Nothing in medical literature could be more heterogeneous than the collection of treatises anciently ascribed to Hippocrates. Here are textbooks for physicians, counsels for laymen, lectures for students, reports of researches and observations, clinical records of interesting cases, and essays by Sophists interested in the scientific or philosophical aspects of medicine. The forty-two clinical records are the only examples of their kind for the next seventeen hundred years; and they set a high standard of honesty by confessing that in sixty per cent of the cases the disease, or the treatment, proved fatal.48 Of all these compositions only four are by general consent from the pen of Hippocrates—the “Aphorisms,” the “Prognostic,” the “Regimen in Acute Diseases,” and the monograph “On Wounds in the Head”; the remainder of the Corpus Hippocraticum is by a variety of authors ranging from the fifth to the second century B.C.49 There is a fair amount of nonsense in the assortment, but probably not more than the future will find in the treatises and histories of the present day. Much of the material is fragmentary, and takes a loose aphoristic form verging now and then upon Heracleitean obscurity. Among the “Apho
risms” is the famous remark that “Art is long, but time is fleeting.”50
The historical role of Hippocrates and his successors was the liberation of medicine from both religion and philosophy. Occasionally, as in the treatise on “Regimen,” prayer is advised as an aid; but the page-by-page tone of the Collection is a resolute reliance upon rational therapy. The essay on “The Sacred Disease” directly attacks the theory that ailments are caused by the gods; all diseases, says the author, have natural causes. Epilepsy, which the people explained as possession by a demon, is not excepted: “Men continue to believe in its divine origin because they are at a loss to understand it. . . . Charlatans and quacks, having no treatment that would help, concealed and sheltered themselves behind superstition, and called this illness sacred in order that their complete ignorance might not be revealed.”51 The mind of Hippocrates was typical of the Periclean time spirit—imaginative but realistic, averse to mystery and weary of myth, recognizing the value of religion, but struggling to understand the world in rational terms.

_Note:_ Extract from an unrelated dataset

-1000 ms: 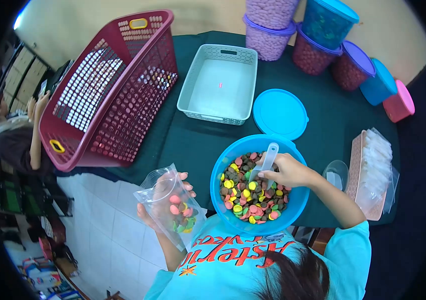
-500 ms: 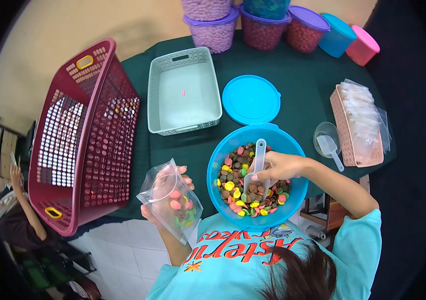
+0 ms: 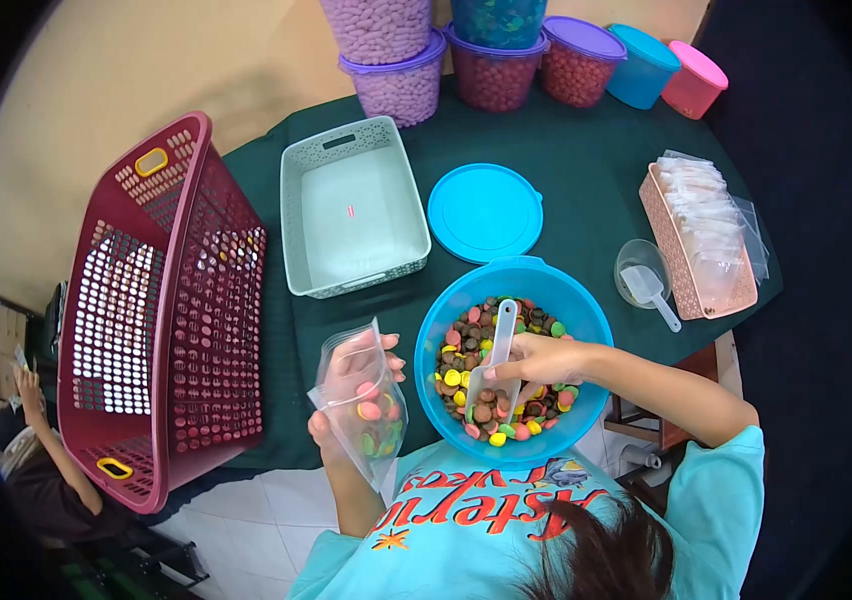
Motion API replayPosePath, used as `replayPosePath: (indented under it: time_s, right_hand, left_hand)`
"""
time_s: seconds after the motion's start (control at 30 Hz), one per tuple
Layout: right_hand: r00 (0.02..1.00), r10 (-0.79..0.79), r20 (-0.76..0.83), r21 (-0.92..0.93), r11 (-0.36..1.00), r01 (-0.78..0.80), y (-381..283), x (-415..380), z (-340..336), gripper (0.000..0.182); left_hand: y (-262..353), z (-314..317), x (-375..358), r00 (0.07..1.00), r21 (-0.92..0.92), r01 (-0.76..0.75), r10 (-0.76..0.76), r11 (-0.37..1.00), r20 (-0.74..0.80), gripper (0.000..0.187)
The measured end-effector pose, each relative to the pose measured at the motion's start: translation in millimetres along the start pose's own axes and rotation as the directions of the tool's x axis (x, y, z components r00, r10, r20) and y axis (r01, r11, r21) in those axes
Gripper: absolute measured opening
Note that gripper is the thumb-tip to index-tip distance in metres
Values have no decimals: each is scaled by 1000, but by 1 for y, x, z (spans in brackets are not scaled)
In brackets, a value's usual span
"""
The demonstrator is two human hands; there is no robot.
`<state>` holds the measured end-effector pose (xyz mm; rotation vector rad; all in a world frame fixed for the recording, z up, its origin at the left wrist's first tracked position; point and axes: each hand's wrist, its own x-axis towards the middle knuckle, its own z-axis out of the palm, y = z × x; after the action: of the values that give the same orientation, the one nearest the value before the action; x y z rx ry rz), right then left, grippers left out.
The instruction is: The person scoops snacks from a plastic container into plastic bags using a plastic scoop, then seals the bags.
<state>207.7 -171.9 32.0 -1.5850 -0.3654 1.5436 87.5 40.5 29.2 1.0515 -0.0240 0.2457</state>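
Note:
My left hand (image 3: 330, 440) is closed around a clear plastic pouch (image 3: 349, 402), its mouth standing open. Pink, green and brown round candies show inside the pouch. In my right hand (image 3: 546, 362) is a translucent plastic scoop (image 3: 503, 335), gripped near the base of its handle. The scoop sits inside a blue tub (image 3: 429, 330), its bowl loaded with mostly brown candies. Brown, pink, yellow and green candies (image 3: 458, 360) fill the tub around it. The pouch is beside the tub, to its left.
A blue lid (image 3: 486, 213) and a pale grey-green basket (image 3: 408, 262) lie behind the tub. A tall maroon basket (image 3: 171, 400) stands left. Right are a pink basket (image 3: 668, 245) of packets and a cup (image 3: 643, 262) with a second scoop. Lidded containers (image 3: 491, 80) line the back. A person (image 3: 56, 470) is far left.
The scoop has shifted left within the tub, with more candies in it. My left hand and the pouch have turned slightly and moved closer to the tub. The view has shifted a little.

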Motion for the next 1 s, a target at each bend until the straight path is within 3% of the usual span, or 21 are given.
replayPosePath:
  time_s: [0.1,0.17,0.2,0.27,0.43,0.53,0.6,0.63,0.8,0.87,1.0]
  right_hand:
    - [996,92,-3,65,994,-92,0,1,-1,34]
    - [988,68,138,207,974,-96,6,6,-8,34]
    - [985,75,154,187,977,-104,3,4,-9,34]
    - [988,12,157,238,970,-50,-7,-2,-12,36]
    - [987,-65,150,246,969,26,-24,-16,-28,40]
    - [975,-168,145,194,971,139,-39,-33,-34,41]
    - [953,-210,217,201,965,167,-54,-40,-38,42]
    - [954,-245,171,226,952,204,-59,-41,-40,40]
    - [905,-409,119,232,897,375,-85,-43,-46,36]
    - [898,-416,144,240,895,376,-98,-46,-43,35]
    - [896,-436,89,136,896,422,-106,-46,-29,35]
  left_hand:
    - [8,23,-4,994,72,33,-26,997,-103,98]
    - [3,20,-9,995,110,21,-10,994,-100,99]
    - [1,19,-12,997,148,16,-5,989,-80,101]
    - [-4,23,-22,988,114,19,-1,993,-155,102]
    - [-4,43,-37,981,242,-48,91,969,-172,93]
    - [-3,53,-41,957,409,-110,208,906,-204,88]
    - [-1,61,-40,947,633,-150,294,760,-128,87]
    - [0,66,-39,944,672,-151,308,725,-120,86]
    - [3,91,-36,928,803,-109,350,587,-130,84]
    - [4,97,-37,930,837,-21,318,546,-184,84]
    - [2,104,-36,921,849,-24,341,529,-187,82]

The influence of the Sophists can be felt in this move for the emancipation of medicine; and indeed, philosophy so powerfully affected Greek therapy that the science had to fight against philosophical as well as theological impediments. Hippocrates insists that philosophical theories have no place in medicine, and that treatment must proceed by careful observation and accurate recording of specific cases and facts. He does not quite realize the value of experiment; but he is resolved to be guided by experience.52
The natal infection of Hippocratic medicine with philosophy appears in the once famous doctrine of “humors.” The body, says Hippocrates, is compounded of blood, phlegm, yellow bile, and black bile; that man enjoys the most perfect health in whom these elements are duly proportioned and mingled; pain is the defect or excess of one “humor,” or its isolation from the rest.53 This theory outlived all the other medical hypotheses of antiquity; it was abandoned only in the last century, and perhaps survives by transmigration in the doctrine of hormones or glandular secretions today. Since the behavior of the “humors” was considered subject to climate and diet, and the most prevalent ailments in Greece were colds, pneumonia, and malaria, Hippocrates (?) wrote a brief treatise on “Airs, Waters, Places” in relation to health. “One may expose oneself confidently to cold,” we are told, “except after eating or exercise. . . . It is not good for the body not to be exposed to the cold of winter.”54 The scientific physician, wherever he settles, will study the effects, upon the local population, of the winds and the seasons, the water supply and the nature of the soil.